Pueden ser oficinas de profesionales, restaurantes, chocolaterías e incluso casas de cambio oficiales o cambistas de larga experiencia, quienes “por izquierda” realizan la venta y compra de monedas extranjeras de forma ilegal.
Aunque este mercado no debería funcionar así, lo hace a la vista y a oídos de cada habitante que transita en nuestras calles.
El trabajo de los promotores de la ciudad lacustre es fomentar la venta de los productos y servicios que ofrecen los locales comerciales pero a esto, se les sumó otra oferta en el mercado: el dólar blue o paralelo, y en esa franja, cualquier moneda extranjera en cotización no oficial.
Vocean la expresión “cambio”, o en portugués (trocco) o inglés (change), y cuando se acerca un interesado tras un breve intercambio de palabras lo llevan a la cueva.
Si el interesado es un turista que quiere vender dólares, euros, pesos chilenos o uruguayos (los más frecuentes), para obtener mejor cotización, lo tratan con delicadeza y precaución, para no espantarlo.
Y si es un argentino en busca de acceder a la divisa para viajar al exterior no tiene tanta fortuna, ya que debe ser buen comerciante y regateador para no pagar demasiado por ella, ya sea en cuanto a la “comisión” que le cobra el promotor o la cotización que encuentra en la cueva.
En términos generales, si un promotor concreta la venta de U$S100 obtendrá como resultado entre un 10 % y un 20 % de la operación (los mejores obtienen más tajada) y el resto se lo lleva el titular de la “cueva”.

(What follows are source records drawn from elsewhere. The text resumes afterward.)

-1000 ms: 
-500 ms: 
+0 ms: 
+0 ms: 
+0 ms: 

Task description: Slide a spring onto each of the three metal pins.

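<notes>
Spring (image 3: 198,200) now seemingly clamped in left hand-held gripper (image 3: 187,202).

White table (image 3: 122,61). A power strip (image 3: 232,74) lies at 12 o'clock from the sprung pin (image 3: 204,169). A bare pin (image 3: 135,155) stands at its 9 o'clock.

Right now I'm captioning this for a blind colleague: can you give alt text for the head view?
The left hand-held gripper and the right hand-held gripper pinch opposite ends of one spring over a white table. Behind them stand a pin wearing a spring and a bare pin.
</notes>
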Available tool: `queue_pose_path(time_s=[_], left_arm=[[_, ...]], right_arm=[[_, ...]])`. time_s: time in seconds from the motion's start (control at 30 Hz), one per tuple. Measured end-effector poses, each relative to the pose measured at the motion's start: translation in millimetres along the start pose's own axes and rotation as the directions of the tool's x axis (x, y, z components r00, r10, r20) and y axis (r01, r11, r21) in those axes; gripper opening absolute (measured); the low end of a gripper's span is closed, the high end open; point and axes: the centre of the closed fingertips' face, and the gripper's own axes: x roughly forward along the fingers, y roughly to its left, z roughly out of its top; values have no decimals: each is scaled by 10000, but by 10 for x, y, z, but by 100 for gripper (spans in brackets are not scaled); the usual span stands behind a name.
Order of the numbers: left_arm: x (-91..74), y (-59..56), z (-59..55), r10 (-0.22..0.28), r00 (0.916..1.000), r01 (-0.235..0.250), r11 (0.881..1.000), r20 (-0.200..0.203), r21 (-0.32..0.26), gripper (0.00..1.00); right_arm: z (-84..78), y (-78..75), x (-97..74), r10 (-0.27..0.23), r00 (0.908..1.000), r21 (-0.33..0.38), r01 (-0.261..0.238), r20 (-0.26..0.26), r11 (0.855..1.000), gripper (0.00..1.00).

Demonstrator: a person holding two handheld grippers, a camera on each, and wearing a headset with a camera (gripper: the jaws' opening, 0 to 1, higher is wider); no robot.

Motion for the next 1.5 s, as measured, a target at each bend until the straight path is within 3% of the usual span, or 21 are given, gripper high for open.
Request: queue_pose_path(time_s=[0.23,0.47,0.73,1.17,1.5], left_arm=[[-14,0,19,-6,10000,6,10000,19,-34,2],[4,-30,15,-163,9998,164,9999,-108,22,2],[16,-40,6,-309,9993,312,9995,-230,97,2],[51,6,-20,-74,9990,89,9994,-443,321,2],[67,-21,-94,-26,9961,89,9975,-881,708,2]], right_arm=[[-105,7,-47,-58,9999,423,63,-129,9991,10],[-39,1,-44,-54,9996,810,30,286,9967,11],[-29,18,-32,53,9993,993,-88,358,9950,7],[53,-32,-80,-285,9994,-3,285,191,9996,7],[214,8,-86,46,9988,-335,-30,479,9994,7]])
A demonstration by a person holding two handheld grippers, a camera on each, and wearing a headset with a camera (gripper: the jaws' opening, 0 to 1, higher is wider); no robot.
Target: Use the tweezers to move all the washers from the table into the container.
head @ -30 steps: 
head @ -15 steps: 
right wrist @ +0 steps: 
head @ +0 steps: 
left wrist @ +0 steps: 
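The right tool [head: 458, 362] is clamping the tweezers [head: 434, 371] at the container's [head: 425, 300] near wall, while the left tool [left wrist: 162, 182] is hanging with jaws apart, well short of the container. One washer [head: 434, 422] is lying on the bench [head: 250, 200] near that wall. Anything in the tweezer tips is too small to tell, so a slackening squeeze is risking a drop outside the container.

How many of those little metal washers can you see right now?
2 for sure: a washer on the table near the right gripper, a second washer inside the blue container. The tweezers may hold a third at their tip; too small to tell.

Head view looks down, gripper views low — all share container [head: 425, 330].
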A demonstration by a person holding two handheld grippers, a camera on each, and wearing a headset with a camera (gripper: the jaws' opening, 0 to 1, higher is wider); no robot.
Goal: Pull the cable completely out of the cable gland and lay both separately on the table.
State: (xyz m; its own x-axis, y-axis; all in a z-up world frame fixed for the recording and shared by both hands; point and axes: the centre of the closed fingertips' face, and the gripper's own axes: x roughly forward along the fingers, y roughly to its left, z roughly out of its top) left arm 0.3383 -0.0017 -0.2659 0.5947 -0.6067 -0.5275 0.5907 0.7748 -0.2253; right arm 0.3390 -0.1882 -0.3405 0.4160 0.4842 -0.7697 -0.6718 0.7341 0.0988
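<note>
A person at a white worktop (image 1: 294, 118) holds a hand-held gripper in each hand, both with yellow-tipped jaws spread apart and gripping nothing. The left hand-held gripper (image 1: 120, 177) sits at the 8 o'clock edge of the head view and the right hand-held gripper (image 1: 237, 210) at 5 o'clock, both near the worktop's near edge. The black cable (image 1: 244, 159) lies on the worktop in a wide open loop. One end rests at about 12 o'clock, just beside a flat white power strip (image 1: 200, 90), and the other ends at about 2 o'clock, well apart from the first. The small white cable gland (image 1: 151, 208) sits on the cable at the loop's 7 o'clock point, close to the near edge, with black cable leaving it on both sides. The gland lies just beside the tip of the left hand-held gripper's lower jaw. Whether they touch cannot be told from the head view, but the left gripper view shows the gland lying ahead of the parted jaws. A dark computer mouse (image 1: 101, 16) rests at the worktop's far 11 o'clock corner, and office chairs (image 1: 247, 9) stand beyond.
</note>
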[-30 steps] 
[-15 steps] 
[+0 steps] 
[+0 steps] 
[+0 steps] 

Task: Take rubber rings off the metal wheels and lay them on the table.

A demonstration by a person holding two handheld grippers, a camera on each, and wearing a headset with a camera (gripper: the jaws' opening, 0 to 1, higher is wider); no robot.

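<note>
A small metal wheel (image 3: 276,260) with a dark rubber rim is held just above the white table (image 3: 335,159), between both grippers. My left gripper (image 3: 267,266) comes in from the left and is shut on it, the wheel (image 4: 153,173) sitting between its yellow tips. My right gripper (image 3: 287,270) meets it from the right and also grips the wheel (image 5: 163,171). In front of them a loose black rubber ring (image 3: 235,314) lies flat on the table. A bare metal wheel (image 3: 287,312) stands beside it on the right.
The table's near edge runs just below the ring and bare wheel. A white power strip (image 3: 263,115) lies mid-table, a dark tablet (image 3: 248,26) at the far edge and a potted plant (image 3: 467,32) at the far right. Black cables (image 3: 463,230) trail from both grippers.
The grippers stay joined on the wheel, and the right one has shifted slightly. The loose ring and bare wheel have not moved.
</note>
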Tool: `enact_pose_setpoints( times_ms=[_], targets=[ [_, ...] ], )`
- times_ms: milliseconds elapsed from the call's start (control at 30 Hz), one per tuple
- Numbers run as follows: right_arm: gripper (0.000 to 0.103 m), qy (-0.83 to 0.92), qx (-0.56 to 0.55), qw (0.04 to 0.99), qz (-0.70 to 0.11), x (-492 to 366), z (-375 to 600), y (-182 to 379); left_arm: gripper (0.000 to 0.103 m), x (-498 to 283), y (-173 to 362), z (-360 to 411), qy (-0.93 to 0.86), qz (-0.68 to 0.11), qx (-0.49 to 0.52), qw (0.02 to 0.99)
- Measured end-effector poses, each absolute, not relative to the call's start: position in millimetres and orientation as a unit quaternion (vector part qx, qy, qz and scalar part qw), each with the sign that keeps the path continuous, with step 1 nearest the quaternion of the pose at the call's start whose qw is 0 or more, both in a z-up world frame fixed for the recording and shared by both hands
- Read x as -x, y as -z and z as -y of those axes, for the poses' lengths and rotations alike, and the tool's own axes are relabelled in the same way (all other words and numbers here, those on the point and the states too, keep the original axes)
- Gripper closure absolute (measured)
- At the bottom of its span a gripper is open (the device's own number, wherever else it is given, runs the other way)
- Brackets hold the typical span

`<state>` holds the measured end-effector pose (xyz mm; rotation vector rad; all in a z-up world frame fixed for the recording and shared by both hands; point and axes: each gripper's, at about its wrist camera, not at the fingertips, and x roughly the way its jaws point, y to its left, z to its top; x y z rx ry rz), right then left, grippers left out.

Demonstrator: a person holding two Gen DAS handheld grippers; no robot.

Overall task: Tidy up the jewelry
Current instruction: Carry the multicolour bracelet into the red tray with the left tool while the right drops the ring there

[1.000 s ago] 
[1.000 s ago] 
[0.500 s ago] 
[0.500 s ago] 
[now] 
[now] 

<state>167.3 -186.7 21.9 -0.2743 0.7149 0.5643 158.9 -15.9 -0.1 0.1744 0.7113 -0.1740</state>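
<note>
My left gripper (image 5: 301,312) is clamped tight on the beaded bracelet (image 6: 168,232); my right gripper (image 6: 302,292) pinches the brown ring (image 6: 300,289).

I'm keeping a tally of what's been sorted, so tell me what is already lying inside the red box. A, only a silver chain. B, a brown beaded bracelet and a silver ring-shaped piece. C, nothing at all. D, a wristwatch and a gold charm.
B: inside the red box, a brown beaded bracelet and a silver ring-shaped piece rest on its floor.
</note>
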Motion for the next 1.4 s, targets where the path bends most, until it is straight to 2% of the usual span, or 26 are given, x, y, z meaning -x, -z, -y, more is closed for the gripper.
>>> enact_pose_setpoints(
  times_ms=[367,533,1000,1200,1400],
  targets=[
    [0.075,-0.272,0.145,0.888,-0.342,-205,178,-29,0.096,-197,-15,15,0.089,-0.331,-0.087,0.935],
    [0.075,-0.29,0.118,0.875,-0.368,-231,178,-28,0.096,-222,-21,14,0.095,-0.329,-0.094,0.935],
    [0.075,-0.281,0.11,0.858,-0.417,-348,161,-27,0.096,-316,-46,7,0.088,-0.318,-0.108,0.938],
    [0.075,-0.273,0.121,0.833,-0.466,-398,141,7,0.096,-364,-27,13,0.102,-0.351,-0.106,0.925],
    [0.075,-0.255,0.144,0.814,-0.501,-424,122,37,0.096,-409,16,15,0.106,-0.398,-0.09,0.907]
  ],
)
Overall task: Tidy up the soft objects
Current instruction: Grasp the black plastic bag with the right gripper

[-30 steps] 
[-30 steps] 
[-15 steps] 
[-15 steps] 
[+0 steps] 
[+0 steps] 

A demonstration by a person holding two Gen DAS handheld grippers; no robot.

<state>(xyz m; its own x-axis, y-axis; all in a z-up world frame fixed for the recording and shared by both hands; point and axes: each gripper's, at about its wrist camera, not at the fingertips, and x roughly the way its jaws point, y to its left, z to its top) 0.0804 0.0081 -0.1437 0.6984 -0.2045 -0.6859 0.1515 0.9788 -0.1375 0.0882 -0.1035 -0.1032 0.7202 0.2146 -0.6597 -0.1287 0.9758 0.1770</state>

El dólar oficial ronda los 8 pesos y en las cuevas se puede vender a 11 y hasta 12 pesos, según los días. La cotización sigue al minuto la de Buenos Aires, e incluso suele encorsetarse a los mismos horarios.
Algunos de estos “operadores” explicaron a Económicas Bariloche que quienes recurrern a este mercado son los vecinos de Bariloche y la zona, que se dedican al negocio con compraventa de vehículos e inmuebles a precio dólar, y cambian en Mitre las divisas obtenidas.
Si bien el camino para llegar a la obtención del dólar oficial flexibilizó sus condiciones y no hay más cepo, sigue resultando tentador llevar a cabo operaciones a través del dólar paralelo.
Esta actividad contraría a la ley de Cambio Tributario y la de Lavado de Dinero, pero no hay autoridad en la ciudad que vaya contra ellos.